We can learn a lot from DNA

Published 10:41 am Tuesday, June 19, 2018

An old high school friend and his wife were in town. They’re good Mormons and had been chasing down family history in Baker County.

But the conversation ranged over old classmates and current national and world affairs as well. At one point, somewhat to my surprise, we agreed that the acceptance of gays in our culture has already happened with those under 40, and that it is moving towards wider acceptance as more and more people find that a relative or good friend is gay.

We wondered together whether, eventually, the same thing might happen with color. Whether the increasing incidence of “mixed” families might lead to a situation where most Americans have family of different flavors and hues. It’s happened in mine, with a brown son and brown grandchildren.

But that is due to adoption, you might say. My friend had an answer for that as well. How many times, I asked, does adoption, abandonment or some other family mix-up interrupt bloodlines?

Almost always was the answer.

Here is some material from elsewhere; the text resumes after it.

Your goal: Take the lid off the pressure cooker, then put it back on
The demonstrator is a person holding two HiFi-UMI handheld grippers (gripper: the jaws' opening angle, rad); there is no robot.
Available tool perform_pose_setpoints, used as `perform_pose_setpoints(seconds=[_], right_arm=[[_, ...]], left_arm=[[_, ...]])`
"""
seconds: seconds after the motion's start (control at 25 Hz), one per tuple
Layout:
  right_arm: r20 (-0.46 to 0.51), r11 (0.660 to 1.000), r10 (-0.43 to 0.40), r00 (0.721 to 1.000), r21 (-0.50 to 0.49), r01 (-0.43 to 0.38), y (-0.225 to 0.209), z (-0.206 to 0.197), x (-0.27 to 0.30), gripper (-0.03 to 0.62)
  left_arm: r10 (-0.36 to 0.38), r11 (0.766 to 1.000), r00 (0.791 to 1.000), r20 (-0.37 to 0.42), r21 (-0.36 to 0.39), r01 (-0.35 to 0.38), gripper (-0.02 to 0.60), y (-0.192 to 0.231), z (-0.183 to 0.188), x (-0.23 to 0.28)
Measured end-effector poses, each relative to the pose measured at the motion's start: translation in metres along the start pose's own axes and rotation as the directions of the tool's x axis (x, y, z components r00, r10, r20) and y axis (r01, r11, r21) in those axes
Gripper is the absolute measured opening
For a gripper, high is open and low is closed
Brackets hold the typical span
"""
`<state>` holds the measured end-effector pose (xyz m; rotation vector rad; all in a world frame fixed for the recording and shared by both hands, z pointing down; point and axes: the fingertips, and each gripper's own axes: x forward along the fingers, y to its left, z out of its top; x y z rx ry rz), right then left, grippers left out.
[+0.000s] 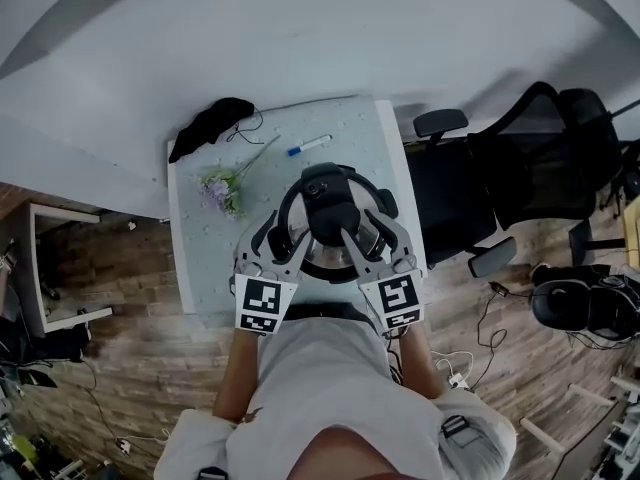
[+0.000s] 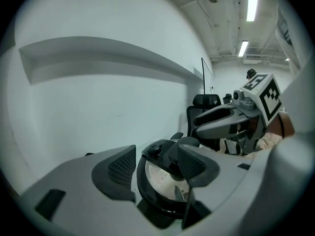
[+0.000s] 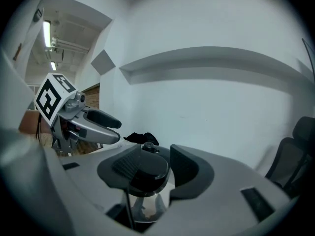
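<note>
The pressure cooker [image 1: 291, 204] stands on the white table [image 1: 200, 268], close to its near edge. Its steel lid [image 2: 160, 181] carries a black handle [image 1: 330, 208] and sits on the pot in the head view. My right gripper [image 3: 151, 167] reaches in from the near right, and its pads lie against both sides of the handle [image 3: 146, 173]. My left gripper [image 2: 156, 167] is open over the left part of the lid. Its left pad [image 2: 122, 165] touches nothing, while the other pad is next to the handle [image 2: 170, 154].
At the table's far end lie a black cloth [image 1: 210, 123], a blue pen [image 1: 310, 145] and a small bunch of flowers [image 1: 222, 190]. Black office chairs [image 1: 500, 188] stand close to the table's right side. A white wall runs behind.
</note>
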<state>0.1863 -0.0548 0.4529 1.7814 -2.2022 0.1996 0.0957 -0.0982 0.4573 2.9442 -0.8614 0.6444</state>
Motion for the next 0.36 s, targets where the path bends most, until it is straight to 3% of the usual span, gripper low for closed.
perform_pose_setpoints(seconds=[0.36], right_arm=[[0.014,0.998,-0.048,0.999,-0.031,0.048,0.036,0.015,-0.004,0.184]], left_arm=[[0.023,1.000,0.994,0.111,-0.012,-0.022,0.253,0.010,0.005,-0.034]])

And Mormon elder Garret Lowe told a Rotary audience the same thing a few weeks ago.

The Mormons, who have the most sophisticated ancestry programs around and have been doing it for decades, know that men leave pregnant women for war and more selfish reasons, that uncles and aunts have raised nephews and nieces forever — in the Plateau Indian culture, as I understand it, there are no clear lines between cousin and brother and sister.

They know that there are interruptions of one kind and another in every family — if you go back far enough.

Enter DNA.

My sister decided to check on the all-Scandinavian family of our mother and the all-German family of our father, with a DNA check. What she found was the Scandinavian peppered strongly with British Isles and mildly with Mediterranean, and the German more East European (Slavic) than West European.

Makes sense, I thought, as the Norse traveled the world raiding and capturing, and the national boundaries in Europe — recent in any case, as Empires ruled the region for centuries before nations came into being — have floated for the decades.

DNA has brought up other families and institutions as well. I just read that Thomas Jefferson’s estate-museum at Monticello is opening a Sally Hemings Exhibit.

People could — and have — debated (and often denied) the colored heirs of the third president, but DNA kind of seals the debate, to the extent that the Daughters of the American Revolution must now admit that one of the founders in fact has African-American heirs.

In the Northwest, DNA testing specifically gave the lie to some anthropologists’ claims that the remains of Kennewick Man, found along the Columbia River in 1996, showed European or “Caucasoid” features.

Indians of the region claimed the 8,500 year-old man, who they called “The Ancient One,” as an ancestor and wanted him buried with ceremony. Scientists wanted further study, and after years of litigation, won the right to further study the remains.

In the end, the Indians were right. According to Eske Willerslev, a geneticist at the University of Copenhagen who is the acknowledged world leader in tracing ancient DNA: “It’s very clear that Kennewick Man is most closely related to contemporary Native Americans.”

Many Indians had been reluctant to provide DNA evidence — they’ve been burned by “scientific study” before — but in the end, Willerslev invited tribal members to Copenhagen, explained his work and took more samples. A friend enrolled at Colville tells me he has a letter saying he is related to the Ancient One.

But the ultimate DNA gatherer of most of us might just be the Neanderthal. According to recent studies, “People of European, Asian and Australasian origin all have at least some Neanderthal DNA, but not people of purely African descent. That’s because Neanderthals arose in Europe after pre-humans left the African continent and apparently never made their way back south.”

From the Christian religious right, where Adam and Eve are responsible for us all, to the most liberal scientific theorists, there is broad consensus of common origins and ancestry.

And purveyors of white or any other kind of supremacy are a diminishing minority. But their cries become shriller as modern interracial marriages increase and science reaches back in time.

What if DNA testing were required along with childhood vaccinations? Can we get to a world where gender, color and understanding unify rather than divide us?

Columnist Rich Wandschneider lives in Joseph.